> _WHAT TO PRODUCE_:
Set down exactly, from the records below, the line with "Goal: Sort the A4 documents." through the line with "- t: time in", and nothing else.
(DATASET Opens)
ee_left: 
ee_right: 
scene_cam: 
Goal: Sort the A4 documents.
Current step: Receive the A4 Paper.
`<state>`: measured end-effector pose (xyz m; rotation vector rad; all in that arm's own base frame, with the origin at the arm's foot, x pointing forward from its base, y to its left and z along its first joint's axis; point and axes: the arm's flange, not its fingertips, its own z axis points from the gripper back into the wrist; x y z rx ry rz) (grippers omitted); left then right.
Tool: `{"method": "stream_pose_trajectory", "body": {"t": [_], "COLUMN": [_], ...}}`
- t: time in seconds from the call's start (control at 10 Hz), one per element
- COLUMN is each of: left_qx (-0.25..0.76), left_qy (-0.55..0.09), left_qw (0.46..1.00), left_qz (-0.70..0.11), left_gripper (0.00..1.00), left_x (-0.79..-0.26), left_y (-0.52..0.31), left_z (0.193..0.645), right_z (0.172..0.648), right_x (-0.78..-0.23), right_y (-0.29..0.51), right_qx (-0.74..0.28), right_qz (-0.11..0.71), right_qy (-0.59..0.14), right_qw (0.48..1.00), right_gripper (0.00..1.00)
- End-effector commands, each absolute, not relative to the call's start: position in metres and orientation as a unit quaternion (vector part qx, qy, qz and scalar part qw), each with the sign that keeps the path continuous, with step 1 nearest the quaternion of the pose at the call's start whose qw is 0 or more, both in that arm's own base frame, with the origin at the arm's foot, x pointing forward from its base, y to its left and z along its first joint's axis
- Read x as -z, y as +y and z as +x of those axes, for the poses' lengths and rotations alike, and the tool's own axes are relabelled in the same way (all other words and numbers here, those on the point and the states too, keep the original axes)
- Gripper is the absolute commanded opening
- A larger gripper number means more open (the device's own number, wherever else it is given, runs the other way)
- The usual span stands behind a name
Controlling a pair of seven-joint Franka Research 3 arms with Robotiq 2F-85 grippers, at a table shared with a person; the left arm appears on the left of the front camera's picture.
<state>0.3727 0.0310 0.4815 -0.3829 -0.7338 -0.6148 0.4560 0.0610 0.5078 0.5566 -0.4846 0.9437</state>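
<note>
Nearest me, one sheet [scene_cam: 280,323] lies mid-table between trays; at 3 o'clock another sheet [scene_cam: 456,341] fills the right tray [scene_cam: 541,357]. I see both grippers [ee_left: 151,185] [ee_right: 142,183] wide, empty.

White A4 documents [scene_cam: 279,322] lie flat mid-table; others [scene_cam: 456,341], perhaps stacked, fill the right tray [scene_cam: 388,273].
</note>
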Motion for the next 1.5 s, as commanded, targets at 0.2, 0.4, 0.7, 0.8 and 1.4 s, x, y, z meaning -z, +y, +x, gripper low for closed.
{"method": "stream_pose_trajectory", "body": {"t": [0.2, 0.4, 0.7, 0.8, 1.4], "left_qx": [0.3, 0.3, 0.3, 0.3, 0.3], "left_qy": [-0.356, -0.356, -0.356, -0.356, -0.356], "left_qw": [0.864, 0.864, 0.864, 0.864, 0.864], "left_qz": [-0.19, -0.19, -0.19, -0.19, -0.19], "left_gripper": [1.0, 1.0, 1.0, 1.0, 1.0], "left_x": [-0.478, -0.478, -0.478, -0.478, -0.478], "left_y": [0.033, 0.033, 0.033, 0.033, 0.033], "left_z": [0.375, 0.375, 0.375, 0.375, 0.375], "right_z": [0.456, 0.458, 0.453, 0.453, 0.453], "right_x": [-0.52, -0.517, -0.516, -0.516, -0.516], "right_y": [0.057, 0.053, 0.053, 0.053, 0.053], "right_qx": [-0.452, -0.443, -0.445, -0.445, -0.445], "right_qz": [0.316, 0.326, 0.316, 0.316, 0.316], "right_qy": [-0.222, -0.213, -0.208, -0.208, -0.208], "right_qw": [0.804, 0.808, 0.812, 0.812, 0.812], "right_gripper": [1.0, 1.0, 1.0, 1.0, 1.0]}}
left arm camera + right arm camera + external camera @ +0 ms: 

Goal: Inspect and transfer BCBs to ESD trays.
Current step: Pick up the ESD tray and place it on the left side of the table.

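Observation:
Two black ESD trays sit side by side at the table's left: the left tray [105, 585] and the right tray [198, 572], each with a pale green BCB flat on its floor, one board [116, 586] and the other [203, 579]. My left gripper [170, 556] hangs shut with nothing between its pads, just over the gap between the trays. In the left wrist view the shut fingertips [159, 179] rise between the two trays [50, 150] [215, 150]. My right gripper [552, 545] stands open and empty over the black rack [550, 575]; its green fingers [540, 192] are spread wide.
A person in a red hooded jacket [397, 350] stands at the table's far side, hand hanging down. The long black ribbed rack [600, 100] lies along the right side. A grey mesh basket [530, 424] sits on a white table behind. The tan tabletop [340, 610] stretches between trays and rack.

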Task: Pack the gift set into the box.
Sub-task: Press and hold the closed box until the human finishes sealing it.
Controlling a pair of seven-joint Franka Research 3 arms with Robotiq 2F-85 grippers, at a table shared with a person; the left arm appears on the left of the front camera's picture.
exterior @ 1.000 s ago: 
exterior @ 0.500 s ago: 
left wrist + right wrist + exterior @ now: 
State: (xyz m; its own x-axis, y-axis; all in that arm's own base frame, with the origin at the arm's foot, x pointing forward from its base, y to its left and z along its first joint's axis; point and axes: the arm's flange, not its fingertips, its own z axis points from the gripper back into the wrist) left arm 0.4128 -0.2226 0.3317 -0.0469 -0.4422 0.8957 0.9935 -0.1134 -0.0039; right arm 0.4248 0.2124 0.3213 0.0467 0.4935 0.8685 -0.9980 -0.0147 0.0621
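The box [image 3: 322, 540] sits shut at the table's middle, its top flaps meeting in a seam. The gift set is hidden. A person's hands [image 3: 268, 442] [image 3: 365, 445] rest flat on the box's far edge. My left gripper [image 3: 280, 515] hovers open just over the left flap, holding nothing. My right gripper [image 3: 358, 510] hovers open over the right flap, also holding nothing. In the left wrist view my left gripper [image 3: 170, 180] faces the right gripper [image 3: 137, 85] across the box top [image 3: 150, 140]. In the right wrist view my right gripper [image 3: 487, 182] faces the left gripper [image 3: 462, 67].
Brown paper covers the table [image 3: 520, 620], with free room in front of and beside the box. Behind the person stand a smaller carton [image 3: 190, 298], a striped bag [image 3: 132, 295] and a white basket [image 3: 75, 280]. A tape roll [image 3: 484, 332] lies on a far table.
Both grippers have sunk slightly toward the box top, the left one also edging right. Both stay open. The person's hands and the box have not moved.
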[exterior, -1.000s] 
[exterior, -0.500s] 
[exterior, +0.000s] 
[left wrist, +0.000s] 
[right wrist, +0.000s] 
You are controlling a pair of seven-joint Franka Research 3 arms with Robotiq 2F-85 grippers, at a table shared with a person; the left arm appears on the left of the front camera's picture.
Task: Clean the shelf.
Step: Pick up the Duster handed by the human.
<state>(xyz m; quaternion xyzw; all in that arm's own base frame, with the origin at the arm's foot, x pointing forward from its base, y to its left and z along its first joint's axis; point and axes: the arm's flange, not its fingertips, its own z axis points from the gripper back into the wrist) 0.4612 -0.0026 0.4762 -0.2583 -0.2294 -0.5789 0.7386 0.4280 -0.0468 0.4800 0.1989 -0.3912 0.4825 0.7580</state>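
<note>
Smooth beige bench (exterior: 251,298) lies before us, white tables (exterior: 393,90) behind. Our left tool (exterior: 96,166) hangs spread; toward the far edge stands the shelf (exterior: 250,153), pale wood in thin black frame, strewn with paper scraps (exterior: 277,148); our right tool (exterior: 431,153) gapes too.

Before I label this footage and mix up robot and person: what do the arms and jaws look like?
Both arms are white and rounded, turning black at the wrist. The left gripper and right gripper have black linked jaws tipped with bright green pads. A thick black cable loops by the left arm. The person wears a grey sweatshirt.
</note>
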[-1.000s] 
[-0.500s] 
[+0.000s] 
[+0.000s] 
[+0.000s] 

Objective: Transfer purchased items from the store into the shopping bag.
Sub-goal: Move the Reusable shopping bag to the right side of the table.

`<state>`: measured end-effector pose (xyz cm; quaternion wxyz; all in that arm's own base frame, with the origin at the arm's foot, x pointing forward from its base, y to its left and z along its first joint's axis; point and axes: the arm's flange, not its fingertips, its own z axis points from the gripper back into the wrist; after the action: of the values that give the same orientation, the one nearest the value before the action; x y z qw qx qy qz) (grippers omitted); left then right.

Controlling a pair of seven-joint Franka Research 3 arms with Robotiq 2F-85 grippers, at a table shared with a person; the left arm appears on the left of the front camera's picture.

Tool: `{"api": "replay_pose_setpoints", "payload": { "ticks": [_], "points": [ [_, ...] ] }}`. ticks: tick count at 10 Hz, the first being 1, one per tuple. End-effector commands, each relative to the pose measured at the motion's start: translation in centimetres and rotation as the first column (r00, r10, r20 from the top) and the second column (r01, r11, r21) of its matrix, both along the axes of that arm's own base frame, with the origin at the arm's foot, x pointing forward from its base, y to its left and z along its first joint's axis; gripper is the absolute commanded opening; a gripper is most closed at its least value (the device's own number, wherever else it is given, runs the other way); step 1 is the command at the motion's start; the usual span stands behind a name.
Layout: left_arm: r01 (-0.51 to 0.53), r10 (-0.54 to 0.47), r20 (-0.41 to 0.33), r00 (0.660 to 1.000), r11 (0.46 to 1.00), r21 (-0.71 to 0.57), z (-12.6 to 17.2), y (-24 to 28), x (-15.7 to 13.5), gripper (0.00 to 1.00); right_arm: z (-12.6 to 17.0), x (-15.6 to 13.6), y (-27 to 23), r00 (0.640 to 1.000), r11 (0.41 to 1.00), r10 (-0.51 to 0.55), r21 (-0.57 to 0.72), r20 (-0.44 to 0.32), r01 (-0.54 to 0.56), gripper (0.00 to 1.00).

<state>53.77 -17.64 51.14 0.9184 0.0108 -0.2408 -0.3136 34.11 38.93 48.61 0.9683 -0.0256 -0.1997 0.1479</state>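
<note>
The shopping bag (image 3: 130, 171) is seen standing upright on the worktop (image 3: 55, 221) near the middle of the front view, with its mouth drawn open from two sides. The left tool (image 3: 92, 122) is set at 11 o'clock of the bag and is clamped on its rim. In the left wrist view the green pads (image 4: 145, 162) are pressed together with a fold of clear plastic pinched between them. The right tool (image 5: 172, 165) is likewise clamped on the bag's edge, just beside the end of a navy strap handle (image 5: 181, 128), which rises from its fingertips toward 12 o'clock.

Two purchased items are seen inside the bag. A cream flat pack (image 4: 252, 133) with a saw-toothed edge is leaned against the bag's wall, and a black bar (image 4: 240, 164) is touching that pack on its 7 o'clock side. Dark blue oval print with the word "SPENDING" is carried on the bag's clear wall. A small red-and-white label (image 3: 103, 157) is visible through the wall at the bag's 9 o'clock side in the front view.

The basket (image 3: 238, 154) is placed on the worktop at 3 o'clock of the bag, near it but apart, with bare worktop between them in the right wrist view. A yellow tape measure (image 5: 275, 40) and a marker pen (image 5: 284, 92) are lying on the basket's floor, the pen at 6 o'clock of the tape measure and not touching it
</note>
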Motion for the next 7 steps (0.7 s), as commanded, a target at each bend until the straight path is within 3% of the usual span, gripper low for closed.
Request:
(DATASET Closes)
> _OUTPUT FOR THIS TASK_:
Goal: Sort the A4 documents.
Current step: Receive the A4 Paper.
`<state>`: measured end-effector pose (xyz m; rotation vector rad; all in that arm's own base frame, with the origin at the arm's foot, x pointing forward from its base, y to its left and z along its first joint's axis; point and axes: the arm's flange, not its fingertips, its own z axis points from the gripper back into the wrist; x y z rx ry rz) (grippers omitted); left then right.
Tool: `{"method": "stream_pose_trajectory", "body": {"t": [_], "COLUMN": [_], ...}}`
- t: time in seconds from the call's start (control at 10 Hz), one per element

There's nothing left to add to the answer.